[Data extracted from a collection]
********************

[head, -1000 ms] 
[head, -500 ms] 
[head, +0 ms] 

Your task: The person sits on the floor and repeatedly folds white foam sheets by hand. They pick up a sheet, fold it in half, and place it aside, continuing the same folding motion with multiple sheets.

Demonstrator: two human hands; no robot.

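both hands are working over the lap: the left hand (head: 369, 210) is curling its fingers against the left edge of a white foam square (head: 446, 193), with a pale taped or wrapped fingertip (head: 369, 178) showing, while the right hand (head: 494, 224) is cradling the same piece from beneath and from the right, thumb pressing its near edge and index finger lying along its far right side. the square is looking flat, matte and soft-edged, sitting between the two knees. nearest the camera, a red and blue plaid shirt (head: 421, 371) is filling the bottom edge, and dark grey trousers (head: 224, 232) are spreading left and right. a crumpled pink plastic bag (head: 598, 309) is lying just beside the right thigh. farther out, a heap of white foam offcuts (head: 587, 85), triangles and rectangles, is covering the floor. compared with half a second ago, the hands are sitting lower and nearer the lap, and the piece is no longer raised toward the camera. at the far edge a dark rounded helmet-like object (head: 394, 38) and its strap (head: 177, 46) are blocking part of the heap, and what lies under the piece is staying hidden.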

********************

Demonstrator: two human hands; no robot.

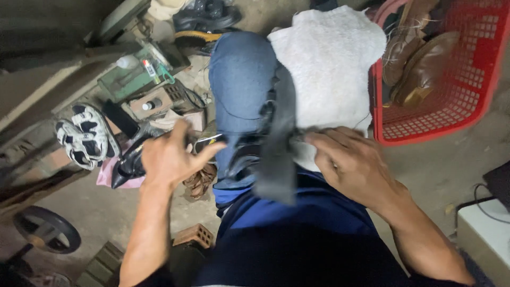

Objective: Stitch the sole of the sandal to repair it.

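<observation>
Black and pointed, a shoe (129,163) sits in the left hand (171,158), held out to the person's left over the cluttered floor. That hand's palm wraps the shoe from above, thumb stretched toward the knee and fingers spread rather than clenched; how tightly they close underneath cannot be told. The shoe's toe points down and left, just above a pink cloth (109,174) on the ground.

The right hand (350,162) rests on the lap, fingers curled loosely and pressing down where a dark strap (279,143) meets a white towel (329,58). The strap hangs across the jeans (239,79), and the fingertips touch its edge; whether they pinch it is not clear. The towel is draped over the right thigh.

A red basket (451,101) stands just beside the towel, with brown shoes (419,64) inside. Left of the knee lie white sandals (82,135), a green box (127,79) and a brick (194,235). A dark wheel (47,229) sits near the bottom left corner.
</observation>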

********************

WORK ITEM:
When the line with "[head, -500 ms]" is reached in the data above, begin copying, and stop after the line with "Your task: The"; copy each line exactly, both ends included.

RESPONSE:
[head, -500 ms] 
[head, +0 ms] 

Your task: The person sits on the floor and repeatedly folds white foam sheets by hand. They pick up a sheet, fold it in half, and place it aside, continuing the same folding motion with multiple sheets.

No further output is needed for this exercise.